On the Nazi side of things, Deathshead offers a satisfying main antagonist, his robotic creations hounding (sometimes literally, in the case of the Panzerhunds) Blazkowicz throughout the campaign. Frau Engel fills the role of antagonist in the sections without Deathshead, first meeting Blazkowicz on a train to Berlin, and later cropping up at the concentration camp. She is a cold, calculating woman, who claims to have done her part for furthering the German master race by producing six Aryan children — indeed, she comments on rather ironic fact that Blazkowicz is a perfect example of the Nazis’ ideal physical attributes: incredibly handsome, physically fit, blonde haired and blue-eyed. She also gives a rather scary face to the dogged determination of the regime to exterminate or control every undesirable member of society.
That face, like the rest of the game is nicely animated. Many cutscenes are pre-rendered, and look great, with excellent direction, while those that use the in-game engine showcase some nice texture detail and character modelling. Overall, Wolfenstein: The New Order is an attractive game — it won’t blow you away, but it manages to convey its environments well, offering appropriate scale to the Nazis’ grand engineering works and throwing some interesting conceptual designs for what 1960s Nazi design would look like. The same is true for the sound, with gunfire, Nazi soldiers, voice acting and environmental sounds combining to drop players fully into this alternate vision of history — even down to little touches like Nazi-inspired propaganda rock ‘n’ roll and pop songs, which can be found throughout the game, offering a fascist slant on the culture propagated by America in reality.

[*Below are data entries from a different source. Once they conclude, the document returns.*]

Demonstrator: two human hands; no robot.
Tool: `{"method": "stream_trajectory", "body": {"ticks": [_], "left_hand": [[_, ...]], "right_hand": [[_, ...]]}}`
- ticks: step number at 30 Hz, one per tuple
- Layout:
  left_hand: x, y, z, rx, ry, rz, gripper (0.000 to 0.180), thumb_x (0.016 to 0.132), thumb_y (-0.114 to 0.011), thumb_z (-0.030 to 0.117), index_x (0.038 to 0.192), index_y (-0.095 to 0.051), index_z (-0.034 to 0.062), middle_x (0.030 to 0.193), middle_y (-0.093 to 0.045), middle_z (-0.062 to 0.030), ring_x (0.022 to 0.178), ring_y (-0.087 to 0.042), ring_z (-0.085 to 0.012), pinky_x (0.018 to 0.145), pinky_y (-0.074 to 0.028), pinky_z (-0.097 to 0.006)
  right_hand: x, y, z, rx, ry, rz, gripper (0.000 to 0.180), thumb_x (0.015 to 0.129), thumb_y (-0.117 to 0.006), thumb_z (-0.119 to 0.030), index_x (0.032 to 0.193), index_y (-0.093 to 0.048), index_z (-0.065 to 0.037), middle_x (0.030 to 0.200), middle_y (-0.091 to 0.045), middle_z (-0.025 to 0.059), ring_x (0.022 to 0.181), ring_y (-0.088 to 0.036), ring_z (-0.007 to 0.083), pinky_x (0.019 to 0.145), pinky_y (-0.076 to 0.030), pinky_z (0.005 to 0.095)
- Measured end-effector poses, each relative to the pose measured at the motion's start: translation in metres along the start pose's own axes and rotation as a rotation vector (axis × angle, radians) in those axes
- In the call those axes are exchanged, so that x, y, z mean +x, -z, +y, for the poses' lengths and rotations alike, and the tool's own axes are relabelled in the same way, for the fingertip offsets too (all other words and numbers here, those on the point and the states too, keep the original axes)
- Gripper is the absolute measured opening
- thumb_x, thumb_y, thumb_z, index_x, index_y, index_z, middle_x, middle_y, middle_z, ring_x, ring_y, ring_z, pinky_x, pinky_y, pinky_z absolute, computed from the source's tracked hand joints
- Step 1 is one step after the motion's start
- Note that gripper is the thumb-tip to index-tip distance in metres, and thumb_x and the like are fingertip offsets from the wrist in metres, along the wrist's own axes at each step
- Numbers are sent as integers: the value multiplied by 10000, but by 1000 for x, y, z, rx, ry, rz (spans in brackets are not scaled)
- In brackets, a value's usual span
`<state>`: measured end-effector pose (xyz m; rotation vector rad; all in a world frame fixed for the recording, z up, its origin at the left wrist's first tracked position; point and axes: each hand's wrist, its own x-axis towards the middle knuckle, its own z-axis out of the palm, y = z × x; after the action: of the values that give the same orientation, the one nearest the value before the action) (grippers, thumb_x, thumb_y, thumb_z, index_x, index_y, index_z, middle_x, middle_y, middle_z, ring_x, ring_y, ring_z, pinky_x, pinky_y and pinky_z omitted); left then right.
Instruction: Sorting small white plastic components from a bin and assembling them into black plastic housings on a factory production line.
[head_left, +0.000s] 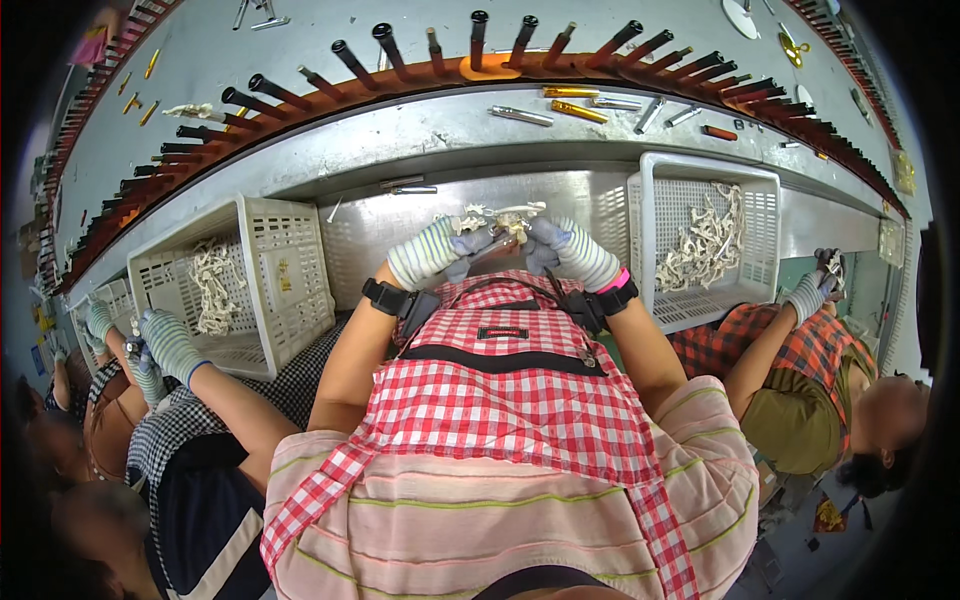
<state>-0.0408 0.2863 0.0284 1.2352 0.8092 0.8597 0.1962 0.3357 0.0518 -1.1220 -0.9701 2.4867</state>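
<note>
The left hand (440, 250) and right hand (575, 252) are clasping irregular off-white material (514, 222) close together. White baskets (292, 300) are flanking them.

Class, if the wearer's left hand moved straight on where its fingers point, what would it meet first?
Most likely the pale, irregular piece between the left hand and the right hand; depth and any contact are hard to judge.

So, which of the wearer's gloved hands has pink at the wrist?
The right hand: a pink band shows beside its black strap; the left hand shows none.
</note>
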Motion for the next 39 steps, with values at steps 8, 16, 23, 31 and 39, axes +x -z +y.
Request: {"method": "stream_trajectory", "body": {"ticks": [8,16,23,31,39], "left_hand": [[-11,6,47,-96,106,-67,338,836,-637,167,1145,-580,44,1060,-630,-86,942,-570,-186,857,-437,-305],[5,6,74,-412,157,-136,403,768,-715,191,1113,-593,22,1041,-635,-42,907,-550,-106,826,-440,-254],[14,6,102,-123,30,-183,412,767,-712,180,1128,-591,23,1067,-642,-83,903,-581,-143,838,-440,-274],[33,-45,138,-1323,-249,-448,237,779,-683,209,745,-543,20,706,-510,-54,390,-456,-148,377,-384,-279],[16,-3,130,-567,234,49,358,802,-653,291,1002,-623,-5,915,-621,-72,757,-536,-98,658,-446,-204]], "right_hand": [[-26,-60,-27,364,20,-222,541,806,-579,-549,863,-579,-11,594,-532,41,450,-449,115,471,-411,252],[-13,-38,-11,543,8,-309,811,702,-655,-585,1248,-441,-25,1085,-605,160,813,-615,198,614,-497,301],[-36,-57,-54,402,18,-292,953,654,-701,-556,1344,-315,-23,1309,-431,204,1105,-518,348,895,-484,458],[-17,-44,-37,708,374,-718,747,759,-635,-524,1244,-421,3,1122,-535,129,990,-551,205,874,-478,321],[-13,47,22,1148,150,-304,431,869,-594,-312,1138,-502,13,1019,-588,114,850,-604,191,744,-518,279]]}}
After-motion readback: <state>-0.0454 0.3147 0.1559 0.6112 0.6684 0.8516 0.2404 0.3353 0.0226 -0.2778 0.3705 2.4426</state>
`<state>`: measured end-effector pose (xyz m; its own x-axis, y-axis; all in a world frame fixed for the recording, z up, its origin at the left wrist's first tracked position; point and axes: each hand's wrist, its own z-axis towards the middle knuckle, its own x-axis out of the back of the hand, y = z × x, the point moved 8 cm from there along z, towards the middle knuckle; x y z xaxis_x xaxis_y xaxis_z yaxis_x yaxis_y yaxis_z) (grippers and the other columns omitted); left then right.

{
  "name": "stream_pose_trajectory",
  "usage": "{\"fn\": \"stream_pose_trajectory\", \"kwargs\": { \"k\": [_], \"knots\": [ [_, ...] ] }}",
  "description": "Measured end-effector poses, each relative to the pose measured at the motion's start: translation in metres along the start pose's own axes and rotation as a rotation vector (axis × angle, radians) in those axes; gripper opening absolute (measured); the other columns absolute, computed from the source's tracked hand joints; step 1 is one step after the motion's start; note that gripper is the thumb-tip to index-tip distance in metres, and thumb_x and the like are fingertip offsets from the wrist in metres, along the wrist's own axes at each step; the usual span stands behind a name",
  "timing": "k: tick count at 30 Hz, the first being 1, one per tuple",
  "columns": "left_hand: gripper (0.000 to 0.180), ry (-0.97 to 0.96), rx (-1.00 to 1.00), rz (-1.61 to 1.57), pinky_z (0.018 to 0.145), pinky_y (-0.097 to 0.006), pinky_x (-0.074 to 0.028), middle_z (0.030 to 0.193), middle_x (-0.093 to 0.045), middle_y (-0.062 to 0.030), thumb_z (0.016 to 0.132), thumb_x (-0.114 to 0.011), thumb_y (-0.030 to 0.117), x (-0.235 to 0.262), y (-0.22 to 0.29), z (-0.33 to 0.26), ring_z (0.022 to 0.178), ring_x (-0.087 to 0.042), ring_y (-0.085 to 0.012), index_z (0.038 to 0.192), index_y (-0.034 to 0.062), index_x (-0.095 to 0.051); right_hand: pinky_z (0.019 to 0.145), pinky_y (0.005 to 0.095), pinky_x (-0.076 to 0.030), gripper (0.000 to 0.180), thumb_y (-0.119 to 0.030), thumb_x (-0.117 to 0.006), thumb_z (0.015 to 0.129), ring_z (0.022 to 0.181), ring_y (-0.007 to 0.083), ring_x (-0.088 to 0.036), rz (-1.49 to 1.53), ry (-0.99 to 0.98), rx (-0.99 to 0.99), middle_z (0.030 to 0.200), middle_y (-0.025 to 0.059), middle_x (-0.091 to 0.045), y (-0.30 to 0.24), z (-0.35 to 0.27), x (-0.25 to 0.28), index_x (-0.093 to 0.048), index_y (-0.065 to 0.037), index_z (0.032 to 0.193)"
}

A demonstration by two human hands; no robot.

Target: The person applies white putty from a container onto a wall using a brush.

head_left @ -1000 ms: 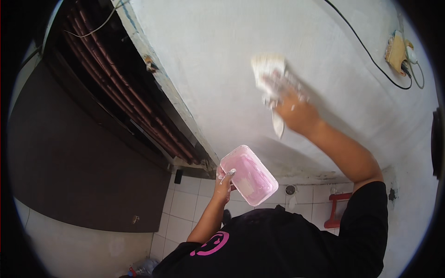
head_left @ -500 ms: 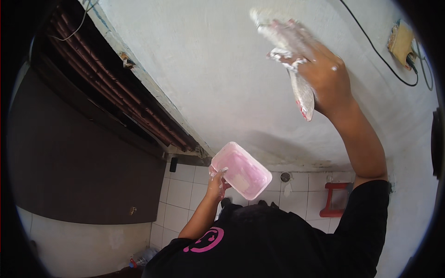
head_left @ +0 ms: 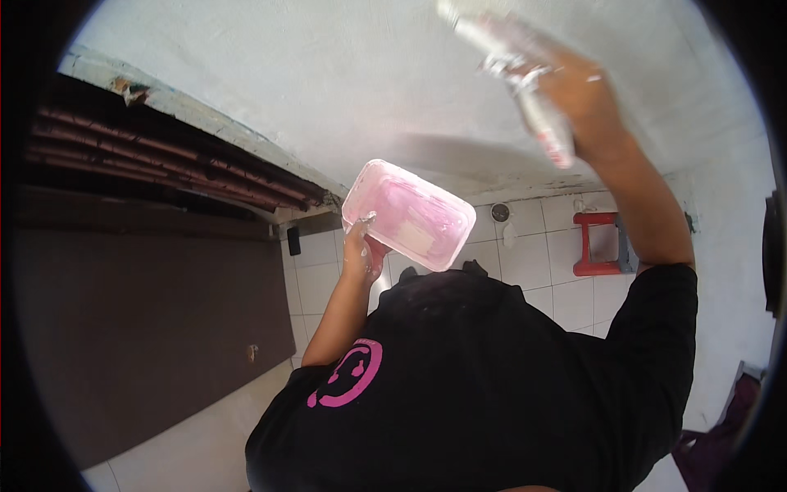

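My left hand (head_left: 362,246) grips a pink rectangular plastic tub (head_left: 410,215) by its near left side, the thumb over the rim. The tub is tilted so its inside shows, with white smears on the pink walls and bottom. White paste spots my left fingers. Up by the pale wall, my right hand (head_left: 574,94) is closed round a long flat tool (head_left: 541,123) coated in white, with red marks at its lower end. Motion blurs the tool and fingers, so its exact kind is unclear. White paste clings to the thumb.
The pale wall (head_left: 328,82) rises in front. At left are a dark brown panel (head_left: 147,320) and reddish-brown folded cloth (head_left: 164,168) beside a chipped wall edge. A red stool (head_left: 598,266) and a round drain (head_left: 500,212) are on the white tiled floor (head_left: 525,275).
The view has shifted, so the tub and floor appear higher. My right hand remains closed on the tool, still by the wall, and my left hand still holds the tub.
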<state>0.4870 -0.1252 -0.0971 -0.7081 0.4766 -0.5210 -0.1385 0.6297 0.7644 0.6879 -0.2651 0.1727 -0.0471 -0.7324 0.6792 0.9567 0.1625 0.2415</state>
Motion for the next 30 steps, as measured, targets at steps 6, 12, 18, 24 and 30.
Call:
{"fn": "stream_pose_trajectory", "kwargs": {
  "k": [6,12,18,24,30],
  "knots": [
    [0.045,-0.157,0.067,-0.066,0.086,-0.044,-0.049,0.117,-0.052,-0.0149,0.084,-0.049,0.014,-0.007,0.011,0.018,0.107,-0.055,-0.0287,0.126,0.0006,-0.038,0.073,0.0376,-0.051,0.012,-0.015,-0.060,0.073,0.083,0.0255,-0.064,-0.310,0.146,-0.360,0.107,0.0068,-0.063,0.024,-0.069,-0.023,-0.061,-0.010,0.083],
    [0.047,-0.168,0.120,0.025,0.094,-0.041,-0.043,0.118,-0.052,-0.0135,0.082,-0.049,0.018,0.019,0.009,0.032,0.110,-0.053,-0.0275,0.124,-0.0004,-0.041,0.073,0.0375,-0.051,0.019,-0.009,-0.063,0.070,0.085,0.0295,-0.063,0.126,-0.300,-0.867,0.108,0.0137,-0.062,-0.066,-0.188,-0.138,-0.063,-0.007,0.089],
    [0.047,-0.206,0.308,0.010,0.082,-0.049,-0.050,0.114,-0.048,-0.0140,0.078,-0.052,0.010,0.041,-0.004,0.052,0.105,-0.054,-0.0318,0.120,0.0079,-0.031,0.068,0.0279,-0.051,0.012,-0.008,-0.062,0.083,0.080,0.0177,-0.062,0.409,0.630,-1.935,0.092,0.0089,-0.062,-0.148,-0.297,-0.146,-0.060,-0.003,0.093],
    [0.039,-0.430,0.588,-0.029,0.084,-0.049,-0.049,0.112,-0.046,-0.0157,0.076,-0.050,0.006,0.049,-0.038,0.055,0.104,-0.054,-0.0314,0.110,0.0100,-0.031,0.073,0.0320,-0.055,0.025,-0.010,-0.060,0.086,0.094,0.0162,-0.056,0.561,1.090,-2.104,0.106,0.0084,-0.053,-0.205,-0.256,-0.158,-0.049,-0.004,0.107],
    [0.055,-0.564,0.662,0.152,0.095,-0.048,-0.042,0.123,-0.047,-0.0140,0.079,-0.048,0.009,0.036,-0.039,0.027,0.116,-0.048,-0.0294,0.131,0.0049,-0.032,0.071,0.0333,-0.056,0.023,-0.010,-0.060,0.086,0.096,0.0189,-0.056,0.588,1.385,-2.233,0.108,0.0094,-0.052,-0.222,-0.237,-0.155,-0.047,-0.005,0.104]
  ]
}}
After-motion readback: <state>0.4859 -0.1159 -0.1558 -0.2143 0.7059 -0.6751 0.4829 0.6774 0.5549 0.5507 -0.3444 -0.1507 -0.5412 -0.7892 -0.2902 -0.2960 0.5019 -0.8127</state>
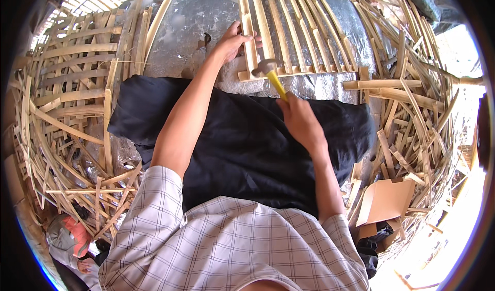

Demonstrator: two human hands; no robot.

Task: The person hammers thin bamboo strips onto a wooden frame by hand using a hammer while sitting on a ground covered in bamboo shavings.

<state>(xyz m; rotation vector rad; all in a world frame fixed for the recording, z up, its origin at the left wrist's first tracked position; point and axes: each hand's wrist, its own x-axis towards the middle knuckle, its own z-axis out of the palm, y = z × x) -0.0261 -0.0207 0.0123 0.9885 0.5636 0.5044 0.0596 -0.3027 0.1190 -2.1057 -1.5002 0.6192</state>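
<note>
A hammer with a yellow handle is gripped in my right hand. Its dark metal head sits over the left end of a bamboo crosspiece, close to the foot of the leftmost slat; whether it touches I cannot tell. My left hand has its fingers wrapped round that bamboo slat, a little above the crosspiece. Several more slats run side by side away from me, their near ends at the crosspiece.
A woven bamboo panel stands at the left, with loose strips below it. Split bamboo pieces lie heaped at the right, beside an open cardboard box. Black cloth covers my lap. Another person sits at the lower left.
</note>
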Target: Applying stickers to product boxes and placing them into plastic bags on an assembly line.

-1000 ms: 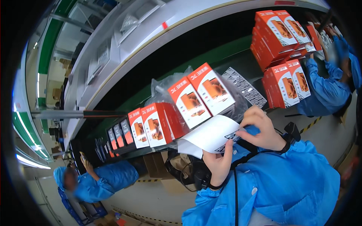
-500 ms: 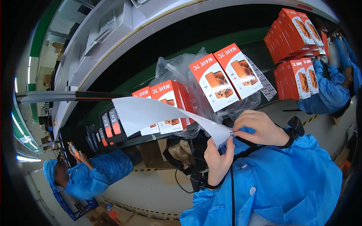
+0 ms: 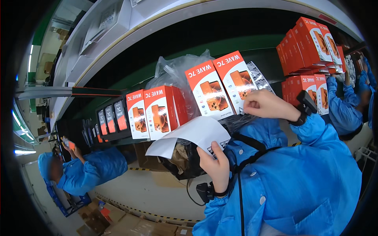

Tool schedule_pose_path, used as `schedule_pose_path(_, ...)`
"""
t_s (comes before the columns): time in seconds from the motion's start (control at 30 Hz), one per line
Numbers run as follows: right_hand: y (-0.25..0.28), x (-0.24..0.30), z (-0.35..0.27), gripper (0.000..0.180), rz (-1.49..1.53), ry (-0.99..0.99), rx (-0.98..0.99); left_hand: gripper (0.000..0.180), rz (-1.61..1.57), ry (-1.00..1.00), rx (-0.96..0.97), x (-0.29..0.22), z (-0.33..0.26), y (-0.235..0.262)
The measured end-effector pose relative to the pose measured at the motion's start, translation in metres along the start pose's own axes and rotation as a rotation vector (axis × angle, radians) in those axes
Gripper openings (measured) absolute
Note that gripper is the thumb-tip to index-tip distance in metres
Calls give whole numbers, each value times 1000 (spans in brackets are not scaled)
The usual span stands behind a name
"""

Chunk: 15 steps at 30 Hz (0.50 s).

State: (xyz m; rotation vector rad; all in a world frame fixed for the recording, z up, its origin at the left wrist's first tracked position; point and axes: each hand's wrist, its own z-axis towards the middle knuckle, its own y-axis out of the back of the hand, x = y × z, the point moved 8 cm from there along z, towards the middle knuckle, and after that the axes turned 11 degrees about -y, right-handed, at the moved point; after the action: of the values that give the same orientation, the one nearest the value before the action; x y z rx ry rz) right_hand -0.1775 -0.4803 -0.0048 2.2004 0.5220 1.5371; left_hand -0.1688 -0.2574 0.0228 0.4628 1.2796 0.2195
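My left hand (image 3: 215,163) grips the near edge of a white sheet of labels (image 3: 189,135), with several dark-printed labels beside the thumb. The sheet curls away to the left, below the boxes. My right hand (image 3: 264,104) is pinched at the lower right corner of a red and white phone box (image 3: 235,80). A small label (image 3: 241,111) shows at its fingertips; whether it touches the box I cannot tell. A second phone box (image 3: 206,92) stands against that one on its left. Both have their printed fronts facing me.
More phone boxes (image 3: 157,112) stand to the left, beside a black tray (image 3: 112,120) of phones. Behind lies clear plastic wrap (image 3: 173,69); a silvery printed sheet (image 3: 259,76) lies right. Boxes are stacked (image 3: 301,47) at far right. Co-workers in blue (image 3: 90,171) are at both sides.
My right hand has moved from the sheet's corner up to the right-hand box with a small label. My left hand has lowered the sheet and drawn it left.
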Motion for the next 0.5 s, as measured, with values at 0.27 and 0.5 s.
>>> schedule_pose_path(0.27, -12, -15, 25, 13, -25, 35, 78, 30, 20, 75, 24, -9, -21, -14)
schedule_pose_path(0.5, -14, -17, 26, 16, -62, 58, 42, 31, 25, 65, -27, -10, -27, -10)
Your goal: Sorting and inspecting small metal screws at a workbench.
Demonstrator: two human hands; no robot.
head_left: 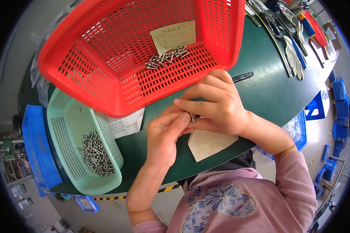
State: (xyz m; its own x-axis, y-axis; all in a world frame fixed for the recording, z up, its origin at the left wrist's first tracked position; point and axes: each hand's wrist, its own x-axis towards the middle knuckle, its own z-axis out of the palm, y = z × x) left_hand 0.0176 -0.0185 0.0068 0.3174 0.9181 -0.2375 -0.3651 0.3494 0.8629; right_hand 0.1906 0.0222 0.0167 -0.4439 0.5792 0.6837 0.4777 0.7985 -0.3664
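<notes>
My left hand (163,138) and my right hand (217,103) meet over the near part of the green table. A small shiny metal part (193,119) is pinched between their fingertips; the fingers hide most of it, so its exact kind is unclear. Just beyond them stands a large red plastic basket (122,95), holding a loose pile of slim metal pins (167,57) and a yellowish paper card (174,35). To the left, a pale green basket (114,182) contains a bigger heap of similar metal pins (97,155).
A beige card (208,143) lies under my hands, and a printed white sheet (126,123) sits beside the green basket. A black pen-like tool (244,77) rests right of the red basket. White gloves (293,58) and several tools are at the far right. A blue bin (39,147) stands far left.
</notes>
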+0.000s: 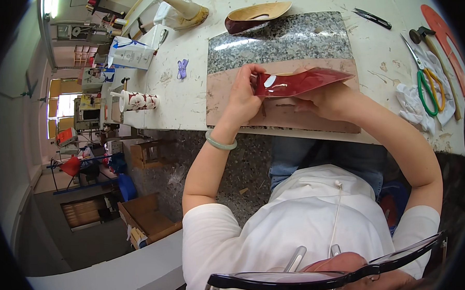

Ultimately, however, Wolfenstein: The New Order is simply great fun to play. There’s nothing revolutionary here, nothing that other games can take inspiration from and use to advance the genre, but what The New Order does, it does very well. The highlight is the game’s narrative, which sucks you in and holds you, riveted, until the dramatic, cliffhanger ending, but the gameplay that binds it all together is solid, enjoyable, even if it is decidedly retro. What’s more, there’s very little distraction. Replay-ability is handled with five difficulty levels, two possible storylines (though both end in similar ways) and a multitude of collectibles to find in every level. However, unlike its peers, there’s no multiplayer. MachineGames wanted to focus exclusively on a well-crafted single player game, which is precisely what they’ve achieved, but Wolfenstein will ultimately suffer as a long-term purchase because of it. Regardless of that, it’s still worth your time. If you’ve exhausted every game you own and are desperately waiting for the summer drought to be over and the glut of fall releases to arrive, fire up your respective console or PC and jump into Wolfenstein‘s world, experience its alternate reality — even if it’s just to answer that most burning of questions: What if?